Will these impacted teeth respond?

Published: December 2015

Bulletin #50 December 2015

Will these impacted teeth respond to extrusive mechanics?

It is probably true to say that, when an experienced orthodontist looks at the teeth of a child with a malocclusion, for the most part he/she more or less immediately forms a mental and tentative treatment plan that will bring the teeth into alignment and into occlusion. The orthodontist is rarely concerned with the possibility that the teeth may not respond to orthodontic forces. The reason for this is that, if the teeth have erupted autonomously into the oral environment, it may be safely assumed that they have a normal attachment to the supporting tissues and therefore can be successfully moved using suitable orthodontic appliances.

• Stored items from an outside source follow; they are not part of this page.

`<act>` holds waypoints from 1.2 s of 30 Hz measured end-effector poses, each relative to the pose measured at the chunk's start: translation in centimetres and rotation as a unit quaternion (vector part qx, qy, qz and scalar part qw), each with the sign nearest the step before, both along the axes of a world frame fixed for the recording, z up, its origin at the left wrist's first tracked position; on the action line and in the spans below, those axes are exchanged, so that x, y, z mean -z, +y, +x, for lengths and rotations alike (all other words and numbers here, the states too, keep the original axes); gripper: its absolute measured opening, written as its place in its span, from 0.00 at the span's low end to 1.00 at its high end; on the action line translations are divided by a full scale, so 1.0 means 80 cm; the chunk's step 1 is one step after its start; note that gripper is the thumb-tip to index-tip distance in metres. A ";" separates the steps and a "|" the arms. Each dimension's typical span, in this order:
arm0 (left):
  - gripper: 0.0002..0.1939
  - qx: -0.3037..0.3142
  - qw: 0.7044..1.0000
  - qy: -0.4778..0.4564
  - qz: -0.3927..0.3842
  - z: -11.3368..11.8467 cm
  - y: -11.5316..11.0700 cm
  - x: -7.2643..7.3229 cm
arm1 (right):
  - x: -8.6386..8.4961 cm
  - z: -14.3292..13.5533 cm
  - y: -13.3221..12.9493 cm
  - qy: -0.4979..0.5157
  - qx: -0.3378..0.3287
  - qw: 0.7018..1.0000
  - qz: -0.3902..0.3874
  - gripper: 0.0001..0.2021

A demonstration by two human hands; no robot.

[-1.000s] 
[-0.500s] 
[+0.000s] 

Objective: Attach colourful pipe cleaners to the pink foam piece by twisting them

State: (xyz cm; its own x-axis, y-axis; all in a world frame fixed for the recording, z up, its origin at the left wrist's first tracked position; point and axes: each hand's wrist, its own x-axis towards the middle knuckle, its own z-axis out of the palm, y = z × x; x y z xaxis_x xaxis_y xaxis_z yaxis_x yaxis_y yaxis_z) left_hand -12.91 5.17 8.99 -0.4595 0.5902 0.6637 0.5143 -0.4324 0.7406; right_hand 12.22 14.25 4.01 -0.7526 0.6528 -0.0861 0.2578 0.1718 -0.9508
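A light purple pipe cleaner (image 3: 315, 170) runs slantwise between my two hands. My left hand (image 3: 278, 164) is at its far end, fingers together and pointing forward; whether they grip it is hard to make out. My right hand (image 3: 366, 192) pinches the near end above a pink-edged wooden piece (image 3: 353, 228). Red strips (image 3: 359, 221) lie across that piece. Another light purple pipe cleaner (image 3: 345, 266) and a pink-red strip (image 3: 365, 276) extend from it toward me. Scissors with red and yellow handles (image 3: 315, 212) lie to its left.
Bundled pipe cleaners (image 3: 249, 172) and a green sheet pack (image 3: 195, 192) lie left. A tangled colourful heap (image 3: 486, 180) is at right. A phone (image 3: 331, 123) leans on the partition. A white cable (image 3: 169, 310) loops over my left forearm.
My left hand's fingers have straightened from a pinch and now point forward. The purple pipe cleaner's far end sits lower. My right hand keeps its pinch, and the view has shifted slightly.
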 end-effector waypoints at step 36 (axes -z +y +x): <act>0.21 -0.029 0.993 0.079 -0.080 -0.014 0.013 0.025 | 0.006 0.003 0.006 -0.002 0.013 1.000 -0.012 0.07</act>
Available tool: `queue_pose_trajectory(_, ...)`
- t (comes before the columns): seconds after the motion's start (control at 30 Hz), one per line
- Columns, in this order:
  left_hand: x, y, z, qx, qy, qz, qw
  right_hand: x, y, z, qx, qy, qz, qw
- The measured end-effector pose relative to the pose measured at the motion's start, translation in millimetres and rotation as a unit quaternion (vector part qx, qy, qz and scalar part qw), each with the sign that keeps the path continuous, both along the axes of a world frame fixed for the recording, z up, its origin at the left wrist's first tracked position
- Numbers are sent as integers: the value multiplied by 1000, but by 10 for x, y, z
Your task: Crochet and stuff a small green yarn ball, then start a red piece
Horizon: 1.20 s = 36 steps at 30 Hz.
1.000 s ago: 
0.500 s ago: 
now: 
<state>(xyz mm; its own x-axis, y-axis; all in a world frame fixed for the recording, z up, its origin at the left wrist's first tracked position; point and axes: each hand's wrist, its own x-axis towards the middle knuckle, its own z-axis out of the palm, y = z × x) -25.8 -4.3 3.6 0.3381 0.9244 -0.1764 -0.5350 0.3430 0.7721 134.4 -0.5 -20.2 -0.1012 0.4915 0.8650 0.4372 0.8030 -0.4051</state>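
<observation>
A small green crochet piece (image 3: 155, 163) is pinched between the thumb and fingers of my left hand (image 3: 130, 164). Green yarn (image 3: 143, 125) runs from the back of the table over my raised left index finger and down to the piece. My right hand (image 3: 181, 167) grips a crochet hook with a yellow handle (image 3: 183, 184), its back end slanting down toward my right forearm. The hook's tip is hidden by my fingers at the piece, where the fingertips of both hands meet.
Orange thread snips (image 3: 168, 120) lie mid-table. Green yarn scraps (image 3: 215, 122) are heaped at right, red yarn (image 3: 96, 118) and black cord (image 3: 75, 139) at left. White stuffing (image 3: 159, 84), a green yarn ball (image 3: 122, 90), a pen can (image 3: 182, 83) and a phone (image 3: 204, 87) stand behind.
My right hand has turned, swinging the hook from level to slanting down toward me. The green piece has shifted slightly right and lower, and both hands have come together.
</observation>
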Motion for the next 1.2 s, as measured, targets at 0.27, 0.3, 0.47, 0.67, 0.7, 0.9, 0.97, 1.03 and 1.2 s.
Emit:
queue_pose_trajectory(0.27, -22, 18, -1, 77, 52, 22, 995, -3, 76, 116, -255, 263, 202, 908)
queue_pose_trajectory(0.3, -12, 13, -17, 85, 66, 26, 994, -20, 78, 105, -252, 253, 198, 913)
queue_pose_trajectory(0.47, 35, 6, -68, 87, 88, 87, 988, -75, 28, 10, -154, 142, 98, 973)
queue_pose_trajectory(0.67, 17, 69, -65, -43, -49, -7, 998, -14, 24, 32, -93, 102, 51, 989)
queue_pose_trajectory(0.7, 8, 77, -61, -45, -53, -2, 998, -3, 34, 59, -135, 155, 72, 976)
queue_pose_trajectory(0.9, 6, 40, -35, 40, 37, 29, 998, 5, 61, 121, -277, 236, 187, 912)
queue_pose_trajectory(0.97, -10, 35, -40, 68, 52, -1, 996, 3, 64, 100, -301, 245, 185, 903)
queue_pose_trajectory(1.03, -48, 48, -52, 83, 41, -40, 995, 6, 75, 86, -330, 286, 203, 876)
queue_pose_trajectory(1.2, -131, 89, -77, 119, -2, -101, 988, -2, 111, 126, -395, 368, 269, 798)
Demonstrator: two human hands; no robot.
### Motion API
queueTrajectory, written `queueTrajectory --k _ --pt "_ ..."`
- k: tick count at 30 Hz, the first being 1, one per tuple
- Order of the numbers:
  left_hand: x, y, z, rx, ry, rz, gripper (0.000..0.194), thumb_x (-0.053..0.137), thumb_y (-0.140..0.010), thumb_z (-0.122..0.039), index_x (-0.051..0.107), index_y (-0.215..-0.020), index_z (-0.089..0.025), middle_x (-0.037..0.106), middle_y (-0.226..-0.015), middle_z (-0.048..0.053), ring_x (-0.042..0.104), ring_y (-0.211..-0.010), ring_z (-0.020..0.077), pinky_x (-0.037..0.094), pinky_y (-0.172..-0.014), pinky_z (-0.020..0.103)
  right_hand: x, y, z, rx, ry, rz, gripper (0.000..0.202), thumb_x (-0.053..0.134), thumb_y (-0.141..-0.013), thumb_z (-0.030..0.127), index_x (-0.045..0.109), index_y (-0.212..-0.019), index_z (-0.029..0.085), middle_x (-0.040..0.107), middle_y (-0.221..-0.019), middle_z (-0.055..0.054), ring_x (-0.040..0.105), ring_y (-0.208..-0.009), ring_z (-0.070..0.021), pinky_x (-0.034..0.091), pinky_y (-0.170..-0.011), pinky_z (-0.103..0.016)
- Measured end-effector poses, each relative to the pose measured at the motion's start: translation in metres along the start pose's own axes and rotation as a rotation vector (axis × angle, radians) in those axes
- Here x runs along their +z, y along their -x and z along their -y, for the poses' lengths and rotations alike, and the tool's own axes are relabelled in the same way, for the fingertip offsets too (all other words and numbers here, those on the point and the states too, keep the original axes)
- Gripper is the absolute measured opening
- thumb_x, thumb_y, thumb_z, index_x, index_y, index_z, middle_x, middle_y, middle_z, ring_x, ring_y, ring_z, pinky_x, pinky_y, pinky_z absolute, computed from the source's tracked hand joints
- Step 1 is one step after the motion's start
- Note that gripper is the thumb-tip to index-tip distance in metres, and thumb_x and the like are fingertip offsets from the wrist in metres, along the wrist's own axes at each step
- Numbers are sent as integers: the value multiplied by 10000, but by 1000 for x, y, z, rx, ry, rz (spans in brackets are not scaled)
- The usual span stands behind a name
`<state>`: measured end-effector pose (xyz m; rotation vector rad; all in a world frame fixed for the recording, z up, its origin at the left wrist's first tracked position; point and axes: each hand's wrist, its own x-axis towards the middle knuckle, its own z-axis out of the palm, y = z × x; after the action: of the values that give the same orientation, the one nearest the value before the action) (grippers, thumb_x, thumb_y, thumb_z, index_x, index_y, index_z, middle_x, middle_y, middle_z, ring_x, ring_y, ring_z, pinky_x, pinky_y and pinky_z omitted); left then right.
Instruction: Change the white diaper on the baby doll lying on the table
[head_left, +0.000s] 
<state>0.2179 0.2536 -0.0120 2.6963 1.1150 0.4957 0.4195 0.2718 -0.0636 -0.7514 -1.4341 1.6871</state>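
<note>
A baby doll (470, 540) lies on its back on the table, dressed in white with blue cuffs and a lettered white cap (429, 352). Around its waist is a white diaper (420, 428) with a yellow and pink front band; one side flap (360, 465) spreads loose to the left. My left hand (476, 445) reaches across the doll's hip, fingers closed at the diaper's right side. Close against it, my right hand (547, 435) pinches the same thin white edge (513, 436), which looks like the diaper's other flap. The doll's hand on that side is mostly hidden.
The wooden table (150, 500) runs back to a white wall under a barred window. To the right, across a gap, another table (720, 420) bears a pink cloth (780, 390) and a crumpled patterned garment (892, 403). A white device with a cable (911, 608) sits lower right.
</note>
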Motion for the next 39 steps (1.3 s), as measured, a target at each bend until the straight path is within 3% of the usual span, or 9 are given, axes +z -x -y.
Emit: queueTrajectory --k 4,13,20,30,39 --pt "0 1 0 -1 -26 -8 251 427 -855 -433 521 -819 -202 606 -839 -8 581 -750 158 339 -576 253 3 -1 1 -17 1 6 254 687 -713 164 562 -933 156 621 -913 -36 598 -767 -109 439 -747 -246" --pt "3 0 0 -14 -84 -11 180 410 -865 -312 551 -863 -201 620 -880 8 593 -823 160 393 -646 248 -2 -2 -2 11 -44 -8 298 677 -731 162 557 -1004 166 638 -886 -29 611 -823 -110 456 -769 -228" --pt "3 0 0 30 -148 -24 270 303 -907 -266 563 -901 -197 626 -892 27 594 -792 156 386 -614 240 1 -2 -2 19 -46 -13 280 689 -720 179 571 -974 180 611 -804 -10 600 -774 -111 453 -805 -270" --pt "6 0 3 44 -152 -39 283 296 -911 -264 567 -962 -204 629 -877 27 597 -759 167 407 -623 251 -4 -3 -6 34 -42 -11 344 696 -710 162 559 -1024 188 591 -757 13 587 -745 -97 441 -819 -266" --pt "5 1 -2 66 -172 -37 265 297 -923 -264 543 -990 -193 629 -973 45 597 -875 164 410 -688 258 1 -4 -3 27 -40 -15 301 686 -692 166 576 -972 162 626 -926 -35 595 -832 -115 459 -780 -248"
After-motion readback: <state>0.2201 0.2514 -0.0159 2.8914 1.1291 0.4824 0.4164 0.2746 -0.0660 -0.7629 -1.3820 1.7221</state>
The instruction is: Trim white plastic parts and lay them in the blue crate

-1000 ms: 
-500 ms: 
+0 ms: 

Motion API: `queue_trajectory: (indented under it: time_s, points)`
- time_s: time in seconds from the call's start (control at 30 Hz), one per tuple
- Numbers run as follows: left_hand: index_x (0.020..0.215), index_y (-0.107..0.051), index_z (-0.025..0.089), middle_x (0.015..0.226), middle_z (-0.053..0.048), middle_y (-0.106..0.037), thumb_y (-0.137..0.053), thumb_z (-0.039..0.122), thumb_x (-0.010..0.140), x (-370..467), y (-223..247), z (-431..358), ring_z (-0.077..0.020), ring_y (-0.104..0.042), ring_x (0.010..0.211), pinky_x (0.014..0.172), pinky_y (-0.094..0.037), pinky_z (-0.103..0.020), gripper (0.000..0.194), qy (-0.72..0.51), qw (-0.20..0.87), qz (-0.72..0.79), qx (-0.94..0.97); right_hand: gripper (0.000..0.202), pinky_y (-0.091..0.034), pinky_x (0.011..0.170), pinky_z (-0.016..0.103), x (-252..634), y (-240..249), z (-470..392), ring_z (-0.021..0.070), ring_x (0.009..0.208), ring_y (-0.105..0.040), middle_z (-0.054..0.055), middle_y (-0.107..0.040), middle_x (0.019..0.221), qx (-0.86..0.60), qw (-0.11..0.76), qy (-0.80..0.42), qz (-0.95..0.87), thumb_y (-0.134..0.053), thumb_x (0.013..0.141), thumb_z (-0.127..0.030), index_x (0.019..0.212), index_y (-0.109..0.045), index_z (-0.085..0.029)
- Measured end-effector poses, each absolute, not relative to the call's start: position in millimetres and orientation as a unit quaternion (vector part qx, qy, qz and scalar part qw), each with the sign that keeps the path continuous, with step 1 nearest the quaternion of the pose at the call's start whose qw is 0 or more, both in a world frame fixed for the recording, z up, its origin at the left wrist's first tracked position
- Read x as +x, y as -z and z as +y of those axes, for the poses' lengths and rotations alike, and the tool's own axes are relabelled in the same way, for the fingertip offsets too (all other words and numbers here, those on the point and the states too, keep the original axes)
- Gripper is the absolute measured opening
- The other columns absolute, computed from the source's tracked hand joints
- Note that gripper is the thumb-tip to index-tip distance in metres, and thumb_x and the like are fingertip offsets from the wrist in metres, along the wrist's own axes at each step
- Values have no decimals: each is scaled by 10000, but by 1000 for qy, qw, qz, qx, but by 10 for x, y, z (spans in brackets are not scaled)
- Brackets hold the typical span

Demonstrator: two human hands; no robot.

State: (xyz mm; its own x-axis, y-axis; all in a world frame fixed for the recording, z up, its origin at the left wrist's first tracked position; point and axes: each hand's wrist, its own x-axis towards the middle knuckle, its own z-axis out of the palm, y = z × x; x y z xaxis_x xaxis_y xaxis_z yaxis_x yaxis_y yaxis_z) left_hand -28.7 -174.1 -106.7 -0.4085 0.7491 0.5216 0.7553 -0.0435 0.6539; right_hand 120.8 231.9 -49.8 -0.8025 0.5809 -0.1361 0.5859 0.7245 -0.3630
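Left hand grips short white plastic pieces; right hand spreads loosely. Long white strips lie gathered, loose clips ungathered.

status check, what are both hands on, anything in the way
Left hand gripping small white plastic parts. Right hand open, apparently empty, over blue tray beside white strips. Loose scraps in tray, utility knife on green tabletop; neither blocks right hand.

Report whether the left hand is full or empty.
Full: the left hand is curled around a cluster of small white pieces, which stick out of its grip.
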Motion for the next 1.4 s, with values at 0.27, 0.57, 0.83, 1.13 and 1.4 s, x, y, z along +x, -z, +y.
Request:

In a malocclusion that features an impacted tooth, many of us will study the 2-dimensional view of the ectopic tooth, assess how the tooth may be brought into place in the arch and may even set about arranging for the surgeon to expose it before any other form of treatment is initiated. Unless spontaneous eruption of the tooth is expected, this line of action ignores the possibility that the tooth will not respond to traction forces and the fact that there is the need for a solid anchorage base from which to apply these forces.1

The first and most important prerequisite that needs to be addressed in these cases is to find the reason that the tooth has failed to erupt. This is not a theoretical or academic question. Accurate diagnosis of the cause is usually the key to deciding if the tooth can be moved and, from there, to success in its treatment.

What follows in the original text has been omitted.